Nights of Lights, St. Augustine’s biggest annual event, begins Saturday, and city leaders hope that changes to traffic and parking patterns will ease congestion compared to last year’s event. But one change is leaving some business owners worried.
Like last year, St. Augustine is offering free shuttles from designated parking spots outside the downtown core into the historic area where Nights of Lights festivities are concentrated.
To further encourage visitors to park in the designated lots and take the shuttles, the city has instituted resident-only parking in neighborhoods surrounding downtown. That new rule is in effect in the Flagler Model Land Company, Abbott Tract and Uptown neighborhoods from Saturday through the end of Nights of Lights in January.
Some residents, like Realtor Ali Birchfield, have praised the move, saying it will prevent visitors from nabbing parking spots intended for people who live there.
“I do not agree with the business model that relies on residential parking to be successful,” Birchfield said during a City Commission meeting Monday. “I do not support any attempt to alter the plan as it is.”
But business owners like Jennifer Ashton say parking is a hot commodity in normal circumstances.
Ashton owns Juniper Market on San Marco Avenue in Uptown.

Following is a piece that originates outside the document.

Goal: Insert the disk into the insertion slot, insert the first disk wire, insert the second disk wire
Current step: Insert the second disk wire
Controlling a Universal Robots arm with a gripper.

She said limiting parking near her cafe to just people who live in the surrounding neighborhood might have the unintended effect of steering regulars away.
“I know a lot of residents are upset about the level of traffic and visitorship that happens during Nights of Lights. It puts a tremendous strain on the city as far as traffic and safety and things like that,” Ashton said. “I think [the city has] gone a little too far in the opposite direction. We do still have locals who come in who aren’t residents of that neighborhood.”
Still, Ashton acknowledges that the city is in a bind — making residents, out-of-town visitors and business owners all happy isn’t easy.
St. Augustine Community Services Director Jaime Perkins says the residential parking requirements in conjunction with the city’s new parking areas that business owners can lease for their employees will all help ease traffic that so many people in town saw as nightmarish during last year’s holiday event.
While not every street in each neighborhood will be limited to just residents, many side streets, like Rohde and Cincinnati avenues in Uptown, will require permits for parking. That is part of the traffic mitigation measures the city has been crafting for Nights of Lights since summer.
Learning from Nights of Lights
A number of Uptown business owners, like Liz Snyder, who co-owns Spinster Abbott’s, a taproom and bodega on San Marco Avenue, voiced their concerns about parking to city officials during the the meeting Monday.
Snyder and other business owners proposed measures like adding shuttle stops in Uptown to encourage foot traffic during Nights of Lights’ most popular afternoons and evenings as well as providing businesses with parking passes for their staff.
Ultimately, city officials opted to stay the course on Nights of Lights, but City Manager David Birchim said city staff will look at all options to address the concerns of the Uptown business owners.
As for a shuttle stop to drop Nights of Lights attendees off in Uptown, Birchim said that was unlikely. The point of the shuttle, he explained, is to move people from parking lots to the city’s Visitor Information Center, not to stop along the way.
Some business owners and residents expressed that they expect this year’s changes to Nights of Lights operations to present a learning experience, but the people whose livelihoods rely on local and tourists shoppers alike are still worried.
“I’m all for resident-driven city planning,” Snyder said. “But without considerations for Uptown customer access and safe employee parking, the ‘learning opportunity’ regarding the impacts of this new approach is primarily on the backs of small, locally owned businesses.”
Nights of Lights will begin at 6:30 p.m. Saturday at the Plaza de la Constitución in downtown St. Augustine.